Le disposizioni sul tax credit prevedono la possibilità per chi investe nel cinema di compensare debiti fiscali (Ires, Irap, Irpef, Iva, contributi previdenziali e assicurativi) fino al 40% dell'importo investito (ed un massimo di un milione di euro). Destinatari sono le imprese di produzione e distribuzione cinematografica, gli esercenti cinematografici, le imprese di produzione esecutiva e post-produzione (industrie tecniche), nonché le imprese non appartenenti al settore cineaudiovisivo associate in partecipazione agli utili di un film dal produttore di quest’ultimo. Per accedere alle agevolazioni fiscali, le imprese devono chiedere alla Direzione generale per il Cinema il riconoscimento dell’eleggibilità culturale dei film prodotti. I film, in altre parole, sono sottoposti a un test di eleggibilità che ne assicura la matrice culturale italiana o europea. Siamo in presenza dunque proprio di uno di quegli incentivi che il mondo del cinema vorrebbe difendere dalla liberalizzazione che si teme venga introdotta in Italia con gli accordi di libero scambio con gli Usa.
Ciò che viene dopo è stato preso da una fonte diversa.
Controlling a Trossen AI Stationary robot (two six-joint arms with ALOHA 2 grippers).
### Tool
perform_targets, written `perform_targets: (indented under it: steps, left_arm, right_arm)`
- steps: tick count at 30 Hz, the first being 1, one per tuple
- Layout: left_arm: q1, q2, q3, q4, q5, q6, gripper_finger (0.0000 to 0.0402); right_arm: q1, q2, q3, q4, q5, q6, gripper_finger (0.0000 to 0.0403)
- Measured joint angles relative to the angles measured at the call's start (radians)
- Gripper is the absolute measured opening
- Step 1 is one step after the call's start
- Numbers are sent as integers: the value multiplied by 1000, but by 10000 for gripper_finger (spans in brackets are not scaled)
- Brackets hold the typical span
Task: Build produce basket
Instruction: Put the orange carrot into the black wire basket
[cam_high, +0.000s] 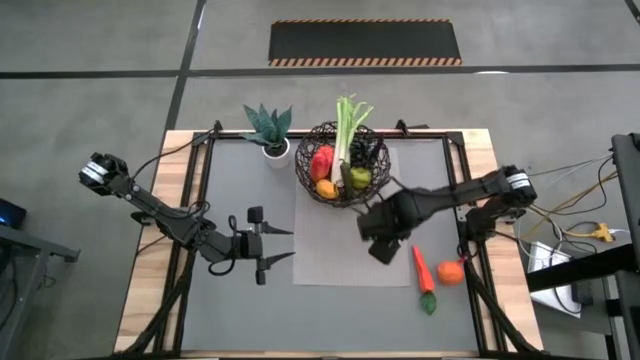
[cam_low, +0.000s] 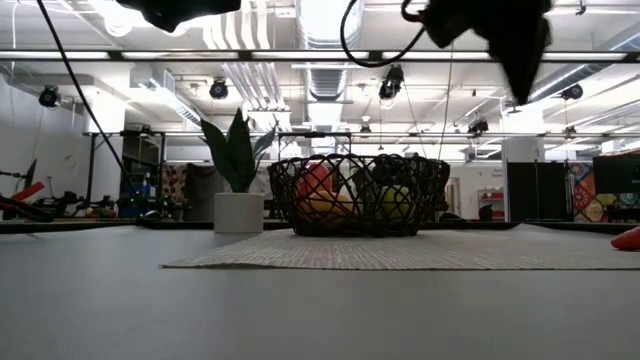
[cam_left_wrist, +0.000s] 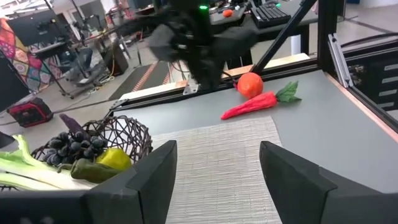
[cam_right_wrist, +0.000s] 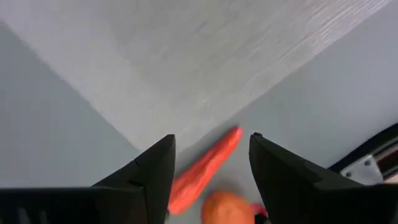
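- The orange-red toy carrot (cam_high: 422, 268) with green top lies near the tabletop's right edge, off the woven grey mat (cam_high: 340, 262), the small round orange fruit (cam_high: 449, 271) just beside it.
- The dark crisscrossed wire basket (cam_high: 372, 184), at the mat's far edge, already holds a leek, grapes and round fruits.
- The right gripper (cam_right_wrist: 211, 165), fingers spread and empty, hovers over the carrot; it should probably straddle mid-shaft, clear of the fruit.
- The left gripper (cam_left_wrist: 217, 171) waits open, empty, at the mat's left edge.

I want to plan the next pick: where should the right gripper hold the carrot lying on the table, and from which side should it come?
Grip the carrot across the middle of its orange body, coming straight down from above. It lies flat beside the mat, long and narrow, so open fingers fit across its width. The right gripper hangs open just over it; avoid the orange fruit close beside it.
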Motion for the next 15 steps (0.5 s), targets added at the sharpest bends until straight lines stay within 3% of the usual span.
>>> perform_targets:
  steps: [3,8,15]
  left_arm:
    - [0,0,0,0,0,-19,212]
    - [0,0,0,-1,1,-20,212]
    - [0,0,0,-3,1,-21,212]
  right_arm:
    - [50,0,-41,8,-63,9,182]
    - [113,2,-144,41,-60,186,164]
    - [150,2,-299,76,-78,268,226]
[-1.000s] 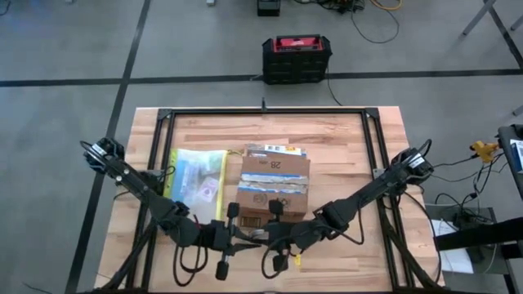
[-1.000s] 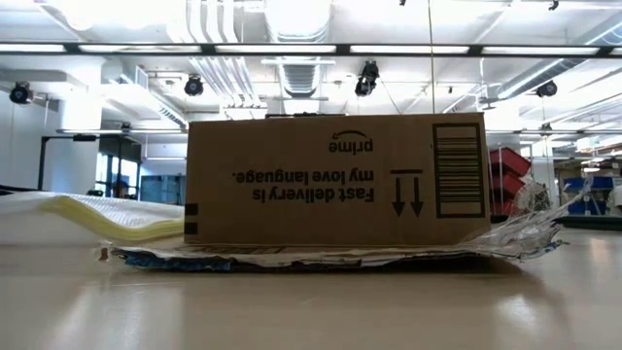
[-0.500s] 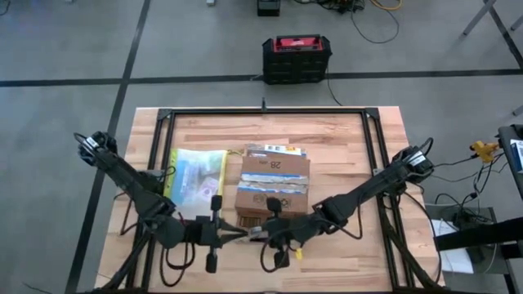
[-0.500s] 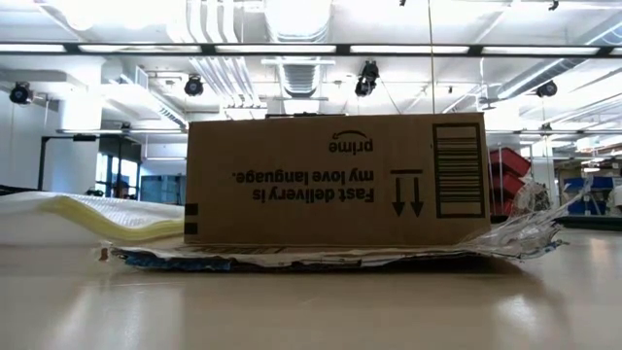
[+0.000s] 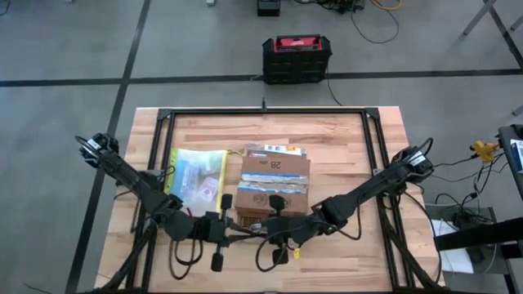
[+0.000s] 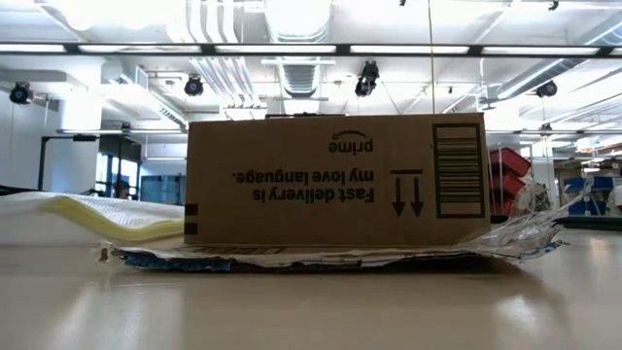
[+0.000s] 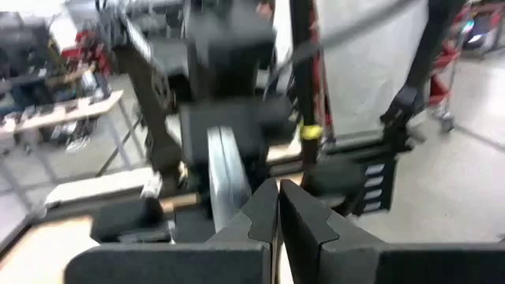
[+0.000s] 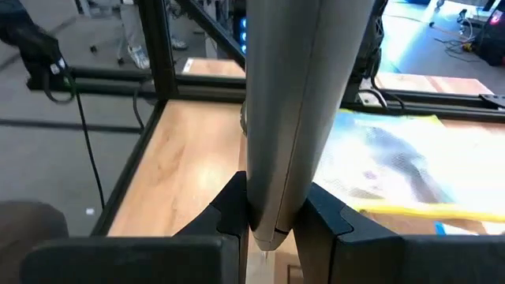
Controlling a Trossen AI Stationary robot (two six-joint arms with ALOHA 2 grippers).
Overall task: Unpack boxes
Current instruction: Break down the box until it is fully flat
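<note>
In the low view, the box [image 6: 335, 179] hides both tools.

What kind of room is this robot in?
Probably a robot lab or workshop. Long ceiling lights and bare pipes hang overhead, cables trail over the grey floor, and a cardboard box sits on a wooden workbench.
</note>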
Non si può non osservare come sia paradossale a questo punto l'atteggiamento del nostro Paese: da un lato, l'Italia chiede di escludere dagli accordi il settore per la sua rilevanza culturale che giustificherebbe forme di sostegno "speciali" rispetto ad altri ambiti che verrebbero ad essere invece, con ogni probabilità, fortemente liberalizzati. Dall'altro, lascia cadere proprio una forma di aiuto che ha prodotto risultati apprezzabili, fra cui la realizzazione di alcune opere d'autore (anche di registi come Bellocchio o Garrone) che altrimenti difficilmente avrebbero tagliato il traguardo dell'ultimo ciak. Non solo: il credito d'imposta servirebbe a favorire le coproduzioni e aiuterebbe gli sforzi di tante film commission nate in questi anni un po' ovunque in Italia, se è vero che esso spetta anche "nel caso di realizzazione sul territorio italiano di film o parti di film stranieri (ovvero non riconosciuti di nazionalità italiana), su commissione di produzioni estere, con valorizzazione del territorio stesso ed evitando ambientazioni artificiali".
Infine, e cosa più importante, l'incentivo premia le opere che già hanno attratto finanziamenti privati, quindi opere che presumibilmente sono destinate ad avere un mercato: non è quindi un finanziamento a fondo perduto erogato ad amici degli amici per la realizzazione di lavori velleitari o di scarso interesse commerciale.